*YOUR GOAL*. Can you pull out each line of the data below that includes the word "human"?
(DATASET RECORDS Opens)
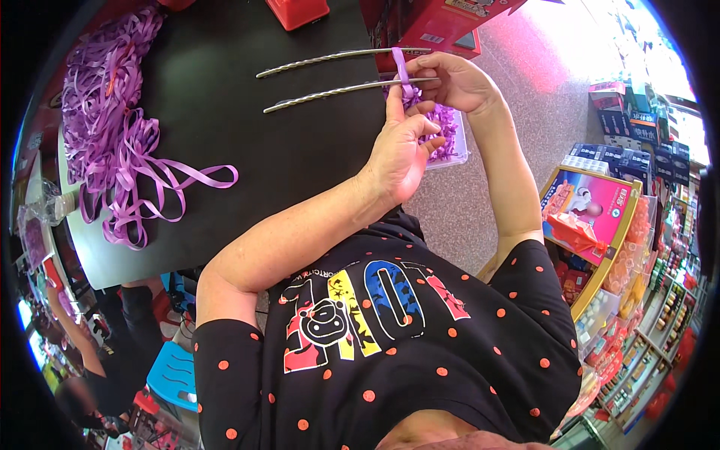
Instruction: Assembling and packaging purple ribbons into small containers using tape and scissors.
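Two thin twisted metal rods [330,93] lie side by side over the black tabletop, their plain ends toward my hands. A narrow purple ribbon [401,66] is looped across both rods near those ends. My right hand [459,81] pinches at the ribbon beside the rod ends, fingers bent. Just below, my left hand [403,150] has its index finger stretched up along the ribbon's lower part, its other fingers curled. The fingers partly hide the ribbon's lower end. Behind my hands, a clear plastic box [459,159] holds many small purple ribbon pieces [448,127].
A large tangled bundle of purple ribbon [112,127] lies on the table's [225,217] left side. Red boxes [427,26] stand at the far right edge. A blue stool [172,375] and another person [112,360] are at lower left. Shelves of goods [652,337] line the right.
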`<action>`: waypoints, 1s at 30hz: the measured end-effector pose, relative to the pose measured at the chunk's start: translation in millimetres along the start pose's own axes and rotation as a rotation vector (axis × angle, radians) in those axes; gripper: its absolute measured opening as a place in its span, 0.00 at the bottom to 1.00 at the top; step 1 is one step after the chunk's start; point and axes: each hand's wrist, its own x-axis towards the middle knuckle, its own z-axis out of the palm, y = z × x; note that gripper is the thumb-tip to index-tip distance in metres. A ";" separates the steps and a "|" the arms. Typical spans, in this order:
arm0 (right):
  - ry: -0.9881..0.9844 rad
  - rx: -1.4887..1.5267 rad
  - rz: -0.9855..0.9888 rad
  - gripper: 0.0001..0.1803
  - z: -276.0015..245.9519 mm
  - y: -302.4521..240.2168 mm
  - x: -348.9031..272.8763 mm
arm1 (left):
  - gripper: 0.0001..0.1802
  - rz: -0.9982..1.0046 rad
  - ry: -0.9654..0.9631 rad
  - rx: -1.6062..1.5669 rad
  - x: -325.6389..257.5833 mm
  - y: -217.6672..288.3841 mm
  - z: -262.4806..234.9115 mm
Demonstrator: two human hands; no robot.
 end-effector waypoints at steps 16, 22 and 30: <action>0.066 -0.218 -0.174 0.11 -8.2 5.9 -7.7 | 0.43 -0.028 -0.074 -0.128 0.3 2.1 -1.0; 0.083 -0.212 -0.103 0.09 -5.6 7.7 0.1 | 0.42 -0.030 -0.057 -0.141 0.9 2.6 -3.4; -0.048 -0.329 -0.046 0.13 -20.3 24.0 35.8 | 0.43 -0.054 -0.048 -0.145 -2.6 5.5 -0.8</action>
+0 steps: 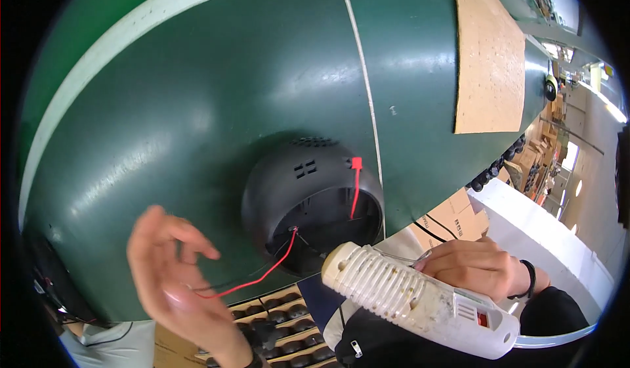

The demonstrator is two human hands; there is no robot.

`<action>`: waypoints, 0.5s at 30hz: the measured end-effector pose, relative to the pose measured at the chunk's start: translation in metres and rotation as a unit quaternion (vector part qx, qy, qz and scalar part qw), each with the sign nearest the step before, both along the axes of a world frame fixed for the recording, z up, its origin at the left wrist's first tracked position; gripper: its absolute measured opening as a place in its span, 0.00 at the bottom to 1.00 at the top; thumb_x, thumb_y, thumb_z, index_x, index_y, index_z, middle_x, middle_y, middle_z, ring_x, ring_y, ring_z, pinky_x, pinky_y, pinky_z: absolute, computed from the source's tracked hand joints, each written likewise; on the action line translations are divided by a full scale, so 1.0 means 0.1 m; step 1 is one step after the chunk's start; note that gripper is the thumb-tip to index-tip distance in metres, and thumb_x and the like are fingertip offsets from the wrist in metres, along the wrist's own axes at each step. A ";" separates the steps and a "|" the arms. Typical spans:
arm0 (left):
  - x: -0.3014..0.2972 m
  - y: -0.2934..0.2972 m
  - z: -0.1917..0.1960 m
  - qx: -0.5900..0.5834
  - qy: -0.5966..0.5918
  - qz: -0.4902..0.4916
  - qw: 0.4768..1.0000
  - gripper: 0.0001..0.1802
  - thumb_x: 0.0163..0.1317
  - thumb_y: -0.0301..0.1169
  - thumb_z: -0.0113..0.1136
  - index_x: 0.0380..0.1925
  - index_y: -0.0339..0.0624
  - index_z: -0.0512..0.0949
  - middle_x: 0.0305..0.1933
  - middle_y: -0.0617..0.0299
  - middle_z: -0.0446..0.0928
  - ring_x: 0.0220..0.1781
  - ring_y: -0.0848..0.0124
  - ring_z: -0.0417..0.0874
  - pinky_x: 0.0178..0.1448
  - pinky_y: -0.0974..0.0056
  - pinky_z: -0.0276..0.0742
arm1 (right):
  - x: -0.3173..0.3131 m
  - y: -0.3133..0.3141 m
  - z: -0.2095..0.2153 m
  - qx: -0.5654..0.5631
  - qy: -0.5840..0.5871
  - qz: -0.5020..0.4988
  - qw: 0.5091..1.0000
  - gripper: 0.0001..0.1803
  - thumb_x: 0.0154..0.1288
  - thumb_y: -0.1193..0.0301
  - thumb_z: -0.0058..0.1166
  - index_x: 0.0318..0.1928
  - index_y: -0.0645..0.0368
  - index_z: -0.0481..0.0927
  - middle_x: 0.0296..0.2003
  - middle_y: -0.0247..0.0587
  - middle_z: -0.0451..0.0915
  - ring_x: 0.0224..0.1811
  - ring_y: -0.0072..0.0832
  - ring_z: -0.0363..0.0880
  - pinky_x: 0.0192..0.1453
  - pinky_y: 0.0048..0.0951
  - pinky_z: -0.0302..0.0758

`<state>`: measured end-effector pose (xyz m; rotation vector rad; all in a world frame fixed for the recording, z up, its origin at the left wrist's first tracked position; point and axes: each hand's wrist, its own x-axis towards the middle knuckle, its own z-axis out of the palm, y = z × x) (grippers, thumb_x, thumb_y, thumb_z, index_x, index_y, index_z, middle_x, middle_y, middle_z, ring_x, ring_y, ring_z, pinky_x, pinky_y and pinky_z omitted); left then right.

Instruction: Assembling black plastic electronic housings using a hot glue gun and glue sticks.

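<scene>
A round black plastic housing (275, 191) with vent slots rests on the green table, its wide opening facing me. A red wire with a red connector (356, 163) hangs over its upper right rim. Thin red and black wires (262, 277) run from inside the housing to my left hand (174, 279), which appears to pinch their ends near the thumb while its other fingers are loosely bent. My right hand (476, 268) grips a dirty white hot glue gun (407, 299), partly hidden behind its body. The gun's nozzle points into the opening, and a clear glue stick (554, 339) curves from its back.
A tan board (489, 66) lies at the table's far right. Below the near edge stands a tray of dark round parts (289, 328). A cardboard box (456, 217) is at the right, beside a white ledge (525, 223). A dark object (56, 276) sits at the far left.
</scene>
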<state>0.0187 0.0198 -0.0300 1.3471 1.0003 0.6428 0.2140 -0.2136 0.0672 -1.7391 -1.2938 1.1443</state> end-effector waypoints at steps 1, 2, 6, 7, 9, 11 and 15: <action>0.08 0.13 0.08 0.045 0.061 -0.015 0.997 0.39 0.68 0.56 0.56 0.58 0.26 0.73 0.39 0.53 0.76 0.40 0.66 0.76 0.38 0.62 0.72 | 0.01 -0.03 0.04 -0.011 0.002 -0.004 1.000 0.13 0.57 0.75 0.63 0.37 0.76 0.80 0.35 0.57 0.81 0.39 0.52 0.86 0.41 0.40 0.85; 0.19 0.25 0.16 0.091 0.145 -0.021 0.985 0.41 0.69 0.58 0.53 0.60 0.25 0.73 0.40 0.53 0.76 0.43 0.66 0.76 0.39 0.62 0.73 | 0.01 -0.06 0.08 -0.022 0.010 -0.017 1.000 0.14 0.58 0.75 0.63 0.38 0.76 0.80 0.36 0.58 0.81 0.40 0.53 0.86 0.43 0.41 0.85; 0.61 0.54 0.50 0.154 0.136 -0.384 0.900 0.21 0.63 0.36 0.65 0.51 0.33 0.81 0.41 0.57 0.78 0.43 0.69 0.76 0.44 0.65 0.70 | 0.06 -0.14 0.30 -0.091 -0.007 -0.013 0.996 0.14 0.58 0.75 0.62 0.40 0.77 0.79 0.37 0.58 0.81 0.41 0.52 0.85 0.46 0.43 0.84; 0.73 0.53 0.47 0.146 0.112 -0.421 0.888 0.20 0.59 0.34 0.67 0.49 0.34 0.83 0.38 0.58 0.78 0.40 0.70 0.76 0.42 0.66 0.69 | 0.06 -0.14 0.33 -0.096 -0.011 -0.014 0.995 0.14 0.57 0.75 0.62 0.40 0.77 0.79 0.37 0.58 0.81 0.41 0.52 0.85 0.46 0.43 0.84; 0.94 0.47 0.35 0.131 0.080 -0.489 0.859 0.18 0.51 0.29 0.72 0.44 0.36 0.85 0.33 0.60 0.78 0.34 0.70 0.76 0.39 0.67 0.69 | 0.06 -0.14 0.35 -0.101 -0.014 -0.012 0.995 0.14 0.57 0.76 0.62 0.40 0.77 0.79 0.37 0.57 0.81 0.40 0.52 0.85 0.46 0.43 0.84; 1.06 0.41 0.29 0.116 0.067 -0.527 0.839 0.17 0.48 0.27 0.74 0.41 0.38 0.86 0.30 0.61 0.77 0.30 0.71 0.74 0.35 0.67 0.68 | 0.06 -0.12 0.34 -0.102 -0.011 -0.017 0.995 0.14 0.58 0.76 0.61 0.40 0.77 0.79 0.37 0.57 0.81 0.40 0.52 0.85 0.45 0.42 0.84; 1.16 0.38 0.25 0.108 0.066 -0.537 0.834 0.12 0.48 0.25 0.73 0.34 0.38 0.86 0.25 0.64 0.76 0.26 0.74 0.73 0.31 0.67 0.64 | 0.05 -0.06 0.34 -0.104 -0.013 -0.014 0.994 0.13 0.59 0.77 0.62 0.39 0.77 0.78 0.35 0.55 0.81 0.37 0.50 0.84 0.43 0.42 0.83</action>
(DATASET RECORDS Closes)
*RESPONSE TO THIS EXERCISE*.
Demonstrator: two human hands; no robot.
The demonstrator is two human hands; there is no robot.

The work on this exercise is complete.